Medbrief

Does AI Improve Paediatric Fracture Detection?

Edited by Anushree Chaphalkar

TOPLINE: 

Artificial intelligence (AI) accurately detected paediatric fractures and modestly improved the diagnostic accuracy of inexperienced physicians in the emergency department (ED), a study found; however, cost-benefit considerations were recommended.

METHODOLOGY: 

  • Researchers conducted a retrospective study involving 1672 radiographs of 1657 children (median age, 10.9 years; 59% boys) at a tertiary paediatric ED.
  • About 63% of the radiographs were of fractures of upper extremities.
  • The stand-alone performance of a commercially available, deep learning–based software was evaluated using consecutive radiographs of a real-life cohort. Additionally, selective, medicolegally relevant radiographs of three specific fractures, forming a medicolegal cohort, were used.
  • Similarly, the stand-alone performance of a commercially available, deep learning–based AI tool was determined in a real-life cohort using consecutive radiographs and in a selected cohort of three medicolegally relevant fracture types.
  • Three paediatric residents independently reviewed the radiographs before and after AI assistance to assess the impact of AI on diagnostic accuracy.

TAKEAWAY:

  • The AI tool showed high sensitivity (74%-98%), specificity (61%-100%), and accuracy (80%-94%) in the real-life cohort.
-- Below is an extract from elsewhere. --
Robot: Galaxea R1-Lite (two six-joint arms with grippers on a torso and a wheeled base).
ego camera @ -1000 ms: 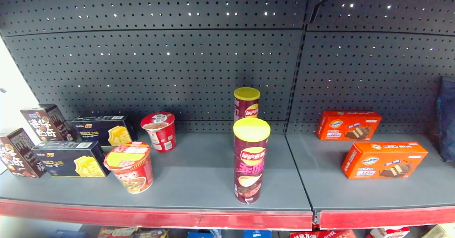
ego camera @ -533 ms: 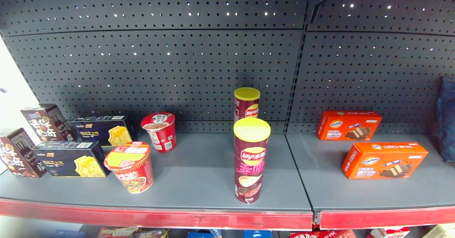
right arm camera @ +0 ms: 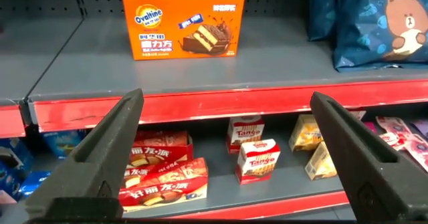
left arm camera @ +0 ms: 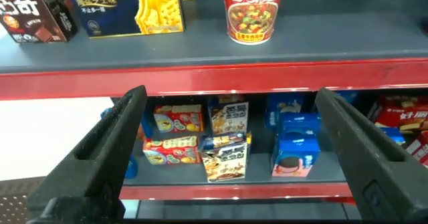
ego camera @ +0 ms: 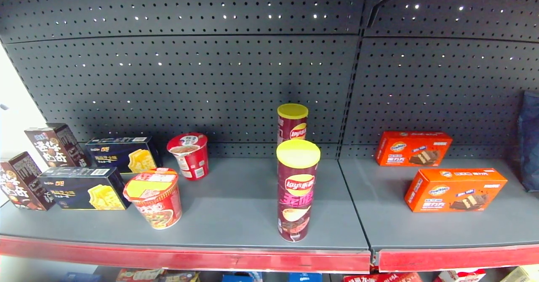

The tool missed 6.4% of fractures, most of which were small ligamentous avulsions or torus fractures.
  • In the medicolegal cohort, the AI tool achieved a sensitivity of 100%, 96%, and 68% for proximal tibia, medial malleolus, and radial condyle fractures, respectively.
  • AI assistance improved resident physicians' patient-wise sensitivity (from 83.7% to 87.3%), specificity (from 90.7% to 92.4%), and accuracy (from 87.3% to 89.9%).
  • The rate of missed fractures decreased by 22% using AI assistance. AI assistance corrected 4.1% of initial errors by residents but led to 1.5% incorrect rejections of their accurate diagnoses.

IN PRACTICE:

"The AI software showed good stand-alone performance in a paediatric real-life cohort. In our university hospital setting of a tertiary centre, inexperienced residents benefit in a limited proportion of cases. This benefit must be weighed against the economic cost," the authors wrote.

SOURCE:

This study was led by Maria Ziegner, University Hospital, Leipzig, Germany, and Johanna Pape, Institute for Medical Informatics, Statistics and Epidemiology, Leipzig University, Leipzig, Germany. It was published online on April 07, 2025, in European Radiology.

LIMITATIONS:

This study was limited by its retrospective and single-centre design. Software updates between study initiation and publication may have affected the results. The real-life design, in which the diagnosis was established first without AI and immediately followed by AI assistance, may have made readers being less willing to change their initial diagnosis. Additionally, the expert consensus used as ground truth may not have been perfect, despite being standard practice.

DISCLOSURES: 

This study received open access funding that was enabled and organised by Projekt DEAL. The AI tool described in this study was provided free of charge to the authors by ImageBiopsy Lab. The authors declared having no relationships with any sources.

This article was created using several editorial tools, including AI, as part of the process. Human editors reviewed this content before publication.